Word for word, restate the records that follow.

═════ Information provided

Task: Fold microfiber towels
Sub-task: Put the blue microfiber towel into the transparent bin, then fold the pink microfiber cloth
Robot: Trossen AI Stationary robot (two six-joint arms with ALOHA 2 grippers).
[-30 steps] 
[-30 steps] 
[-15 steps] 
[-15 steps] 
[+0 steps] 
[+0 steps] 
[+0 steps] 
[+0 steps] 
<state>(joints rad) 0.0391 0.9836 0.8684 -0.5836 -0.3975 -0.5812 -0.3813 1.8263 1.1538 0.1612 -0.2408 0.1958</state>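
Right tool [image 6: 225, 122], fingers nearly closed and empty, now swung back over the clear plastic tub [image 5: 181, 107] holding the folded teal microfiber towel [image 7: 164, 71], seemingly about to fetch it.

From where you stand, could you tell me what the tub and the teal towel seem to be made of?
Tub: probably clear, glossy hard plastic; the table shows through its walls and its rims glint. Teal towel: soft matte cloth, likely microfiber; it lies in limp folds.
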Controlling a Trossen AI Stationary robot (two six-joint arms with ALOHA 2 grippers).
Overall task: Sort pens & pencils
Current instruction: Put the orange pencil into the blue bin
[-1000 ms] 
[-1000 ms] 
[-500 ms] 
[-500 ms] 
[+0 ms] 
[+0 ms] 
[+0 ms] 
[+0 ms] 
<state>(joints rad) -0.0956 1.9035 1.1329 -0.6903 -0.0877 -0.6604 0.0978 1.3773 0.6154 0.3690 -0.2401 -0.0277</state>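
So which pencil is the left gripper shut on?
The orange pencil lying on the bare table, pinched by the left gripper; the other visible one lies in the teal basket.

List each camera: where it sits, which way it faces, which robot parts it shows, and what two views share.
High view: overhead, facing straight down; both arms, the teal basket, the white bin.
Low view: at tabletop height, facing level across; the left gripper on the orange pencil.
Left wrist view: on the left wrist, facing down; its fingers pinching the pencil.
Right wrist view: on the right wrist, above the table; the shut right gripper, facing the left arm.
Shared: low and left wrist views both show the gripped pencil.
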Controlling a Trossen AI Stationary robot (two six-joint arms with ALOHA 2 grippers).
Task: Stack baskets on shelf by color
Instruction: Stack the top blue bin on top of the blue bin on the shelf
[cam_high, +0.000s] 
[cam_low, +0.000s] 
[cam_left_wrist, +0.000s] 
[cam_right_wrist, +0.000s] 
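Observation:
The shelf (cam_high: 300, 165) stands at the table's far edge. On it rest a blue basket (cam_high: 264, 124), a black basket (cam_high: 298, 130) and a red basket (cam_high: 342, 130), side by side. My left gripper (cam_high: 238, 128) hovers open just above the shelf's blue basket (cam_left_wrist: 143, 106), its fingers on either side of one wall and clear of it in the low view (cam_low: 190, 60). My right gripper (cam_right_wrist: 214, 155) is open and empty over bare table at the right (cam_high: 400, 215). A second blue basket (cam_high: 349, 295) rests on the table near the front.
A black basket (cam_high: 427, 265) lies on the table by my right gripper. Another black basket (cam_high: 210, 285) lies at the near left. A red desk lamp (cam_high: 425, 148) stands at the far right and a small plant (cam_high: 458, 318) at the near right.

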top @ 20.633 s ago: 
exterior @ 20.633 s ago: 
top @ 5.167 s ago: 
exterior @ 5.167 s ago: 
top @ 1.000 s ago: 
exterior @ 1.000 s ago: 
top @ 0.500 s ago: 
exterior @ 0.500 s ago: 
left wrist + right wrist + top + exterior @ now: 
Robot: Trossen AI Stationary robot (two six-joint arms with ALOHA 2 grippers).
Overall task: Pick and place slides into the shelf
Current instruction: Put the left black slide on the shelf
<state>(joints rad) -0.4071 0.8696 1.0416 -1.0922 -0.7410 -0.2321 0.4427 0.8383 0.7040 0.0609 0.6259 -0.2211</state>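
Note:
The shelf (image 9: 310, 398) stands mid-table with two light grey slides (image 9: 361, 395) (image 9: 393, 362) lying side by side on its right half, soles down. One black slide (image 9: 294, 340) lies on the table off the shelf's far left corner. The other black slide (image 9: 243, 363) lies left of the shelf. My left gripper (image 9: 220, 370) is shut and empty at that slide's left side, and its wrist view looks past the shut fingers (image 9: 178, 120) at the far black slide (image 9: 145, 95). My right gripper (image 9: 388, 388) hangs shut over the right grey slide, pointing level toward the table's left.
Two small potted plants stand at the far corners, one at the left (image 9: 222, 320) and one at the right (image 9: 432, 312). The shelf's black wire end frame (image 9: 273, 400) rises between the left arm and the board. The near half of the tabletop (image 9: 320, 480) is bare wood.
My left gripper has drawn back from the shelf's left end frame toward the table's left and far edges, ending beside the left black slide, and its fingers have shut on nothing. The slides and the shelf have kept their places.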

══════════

■ Exercise response:
Task: Fold microfiber towels
Sub-task: Put the blue microfiber towel into the transparent bin, then fold the pink microfiber cloth
Robot: Trossen AI Stationary robot (two six-joint arms with ALOHA 2 grippers).
[-30 steps] 
[-30 steps] 
[-15 steps] 
[-15 steps] 
[+0 steps] 
[+0 steps] 
[+0 steps] 
[+0 steps] 
<state>(joints rad) 0.0391 0.9836 0.8684 -0.5836 -0.3975 -0.5812 -0.3813 1.8263 1.1538 0.1612 -0.2408 0.1958</state>
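Right tool [image 6: 225, 122], fingers nearly closed and empty, now swung back over the clear plastic tub [image 5: 181, 107] holding the folded teal microfiber towel [image 7: 164, 71], seemingly about to fetch it.

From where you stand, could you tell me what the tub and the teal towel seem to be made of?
Tub: probably clear, glossy hard plastic; the table shows through its walls and its rims glint. Teal towel: soft matte cloth, likely microfiber; it lies in limp folds.
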Controlling a Trossen AI Stationary robot (two six-joint arms with ALOHA 2 grippers).
Overall task: Sort pens & pencils
Current instruction: Put the orange pencil into the blue bin
[-1000 ms] 
[-1000 ms] 
[-500 ms] 
[-500 ms] 
[+0 ms] 
[+0 ms] 
[+0 ms] 
[+0 ms] 
<state>(joints rad) -0.0956 1.9035 1.1329 -0.6903 -0.0877 -0.6604 0.0978 1.3773 0.6154 0.3690 -0.2401 -0.0277</state>
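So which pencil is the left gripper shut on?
The orange pencil lying on the bare table, pinched by the left gripper; the other visible one lies in the teal basket.

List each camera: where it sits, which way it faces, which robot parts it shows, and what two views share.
High view: overhead, facing straight down; both arms, the teal basket, the white bin.
Low view: at tabletop height, facing level across; the left gripper on the orange pencil.
Left wrist view: on the left wrist, facing down; its fingers pinching the pencil.
Right wrist view: on the right wrist, above the table; the shut right gripper, facing the left arm.
Shared: low and left wrist views both show the gripped pencil.
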Controlling a Trossen AI Stationary robot (two six-joint arms with ALOHA 2 grippers).
Task: Stack baskets on shelf by color
Instruction: Stack the top blue bin on top of the blue bin on the shelf
[cam_high, +0.000s] 
[cam_low, +0.000s] 
[cam_left_wrist, +0.000s] 
[cam_right_wrist, +0.000s] 
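Observation:
The shelf (cam_high: 300, 165) stands at the table's far edge. On it rest a blue basket (cam_high: 264, 124), a black basket (cam_high: 298, 130) and a red basket (cam_high: 342, 130), side by side. My left gripper (cam_high: 238, 128) hovers open just above the shelf's blue basket (cam_left_wrist: 143, 106), its fingers on either side of one wall and clear of it in the low view (cam_low: 190, 60). My right gripper (cam_right_wrist: 214, 155) is open and empty over bare table at the right (cam_high: 400, 215). A second blue basket (cam_high: 349, 295) rests on the table near the front.
A black basket (cam_high: 427, 265) lies on the table by my right gripper. Another black basket (cam_high: 210, 285) lies at the near left. A red desk lamp (cam_high: 425, 148) stands at the far right and a small plant (cam_high: 458, 318) at the near right.
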
top @ 20.633 s ago: 
exterior @ 20.633 s ago: 
top @ 5.167 s ago: 
exterior @ 5.167 s ago: 
top @ 1.000 s ago: 
exterior @ 1.000 s ago: 
top @ 0.500 s ago: 
exterior @ 0.500 s ago: 
left wrist + right wrist + top + exterior @ now: 
Robot: Trossen AI Stationary robot (two six-joint arms with ALOHA 2 grippers).
Overall task: Pick and place slides into the shelf
Current instruction: Put the left black slide on the shelf
<state>(joints rad) -0.4071 0.8696 1.0416 -1.0922 -0.7410 -0.2321 0.4427 0.8383 0.7040 0.0609 0.6259 -0.2211</state>
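Note:
The shelf (image 9: 310, 398) stands mid-table with two light grey slides (image 9: 361, 395) (image 9: 393, 362) lying side by side on its right half, soles down. One black slide (image 9: 294, 340) lies on the table off the shelf's far left corner. The other black slide (image 9: 243, 363) lies left of the shelf. My left gripper (image 9: 220, 370) is shut and empty at that slide's left side, and its wrist view looks past the shut fingers (image 9: 178, 120) at the far black slide (image 9: 145, 95). My right gripper (image 9: 388, 388) hangs shut over the right grey slide, pointing level toward the table's left.
Two small potted plants stand at the far corners, one at the left (image 9: 222, 320) and one at the right (image 9: 432, 312). The shelf's black wire end frame (image 9: 273, 400) rises between the left arm and the board. The near half of the tabletop (image 9: 320, 480) is bare wood.
My left gripper has drawn back from the shelf's left end frame toward the table's left and far edges, ending beside the left black slide, and its fingers have shut on nothing. The slides and the shelf have kept their places.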

Nothing else is part of this output.